Scénarios chiffrés simplifiés
| Tranche de CA annuel | Recommandation | Pourquoi |
|---|---|---|
| 0 – 30 000 € | Micro-entreprise | Simplicité, charges proportionnelles faibles, trésorerie stable |
| 30 000 – 70 000 € | Micro ou SASU selon projet | Comparer protection sociale, potentiel d’investissement et TVA |
| 70 000 – 150 000 € | SASU conseillée | Optimisation fiscale et protection du patrimoine deviennent pertinentes |
| > 150 000 € | SASU fortement recommandée | Comptabilité structurée et optimisation indispensables |
Checklist pour préparer le basculement de la micro-entreprise à la SASU
- Simuler le net après charges : comparer rémunération en SASU vs bénéfice en micro.
- Vérifier le seuil de franchise TVA et l’impact sur vos clients.
- Estimer le coût d’un expert-comptable et des frais juridiques de création.
- Évaluer la nécessité de protéger le patrimoine personnel (risques métiers, contrats).
- Penser à la trésorerie : la SASU peut demander des apports pour commencer.
- Informer clients, banques et assureurs des changements contractuels.
Calendrier et démarches pratiques
Le passage implique la création d’une nouvelle société (rédaction des statuts, immatriculation, publication d’avis).

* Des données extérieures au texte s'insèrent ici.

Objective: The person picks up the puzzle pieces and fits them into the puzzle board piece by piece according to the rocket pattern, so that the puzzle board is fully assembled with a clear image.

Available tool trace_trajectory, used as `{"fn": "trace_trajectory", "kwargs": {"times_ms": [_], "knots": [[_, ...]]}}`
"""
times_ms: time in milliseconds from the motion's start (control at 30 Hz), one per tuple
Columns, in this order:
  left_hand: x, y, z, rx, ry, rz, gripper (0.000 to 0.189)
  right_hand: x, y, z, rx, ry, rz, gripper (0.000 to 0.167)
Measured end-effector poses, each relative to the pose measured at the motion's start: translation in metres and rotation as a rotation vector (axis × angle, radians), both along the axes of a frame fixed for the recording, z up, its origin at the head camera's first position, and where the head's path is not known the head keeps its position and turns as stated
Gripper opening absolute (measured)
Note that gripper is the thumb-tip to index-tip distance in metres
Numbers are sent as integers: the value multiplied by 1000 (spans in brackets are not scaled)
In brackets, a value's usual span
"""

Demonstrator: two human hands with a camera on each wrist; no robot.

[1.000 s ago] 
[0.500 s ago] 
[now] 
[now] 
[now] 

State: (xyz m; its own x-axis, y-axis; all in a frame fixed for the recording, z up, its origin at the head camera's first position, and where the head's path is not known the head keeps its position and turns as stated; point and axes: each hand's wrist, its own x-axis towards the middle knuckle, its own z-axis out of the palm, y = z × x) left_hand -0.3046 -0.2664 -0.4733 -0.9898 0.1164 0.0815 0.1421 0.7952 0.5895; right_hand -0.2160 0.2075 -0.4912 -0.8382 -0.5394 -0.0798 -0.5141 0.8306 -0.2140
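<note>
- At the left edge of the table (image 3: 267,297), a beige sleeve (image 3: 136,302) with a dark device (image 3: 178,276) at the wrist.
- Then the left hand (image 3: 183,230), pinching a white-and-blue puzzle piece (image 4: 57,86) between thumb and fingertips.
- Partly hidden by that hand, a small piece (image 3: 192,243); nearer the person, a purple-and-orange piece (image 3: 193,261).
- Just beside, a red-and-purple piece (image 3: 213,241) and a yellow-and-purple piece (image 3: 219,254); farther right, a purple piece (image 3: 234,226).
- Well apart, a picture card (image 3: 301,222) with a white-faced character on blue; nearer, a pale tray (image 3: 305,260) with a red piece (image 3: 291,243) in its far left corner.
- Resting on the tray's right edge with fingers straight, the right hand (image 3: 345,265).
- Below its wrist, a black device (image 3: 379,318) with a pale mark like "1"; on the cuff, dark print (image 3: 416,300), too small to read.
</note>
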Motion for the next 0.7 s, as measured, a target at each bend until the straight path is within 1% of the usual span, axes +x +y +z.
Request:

Il faut ensuite clore l’activité micro ou la mettre en sommeil selon la situation. Les délais administratifs varient mais comptez quelques semaines à quelques mois pour tout finaliser. Anticipez la fin d’exercice fiscal et la clôture de comptes pour limiter les obligations fiscales et sociales redondantes.
Le choix micro vs SASU dépend du chiffre d’affaires mais aussi de votre projet : besoin de protéger votre patrimoine, envie de réinvestir les bénéfices, profil de clients (particuliers ou entreprises) et appétence pour une comptabilité structurée. Le repère de 70 000 € est utile mais non absolu : faites une simulation personnalisée ou consultez un expert-comptable pour valider la meilleure option selon votre situation. Le statut peut évoluer avec la croissance ; l’important est d’anticiper et de préparer la transition pour qu’elle se fasse sans heurts.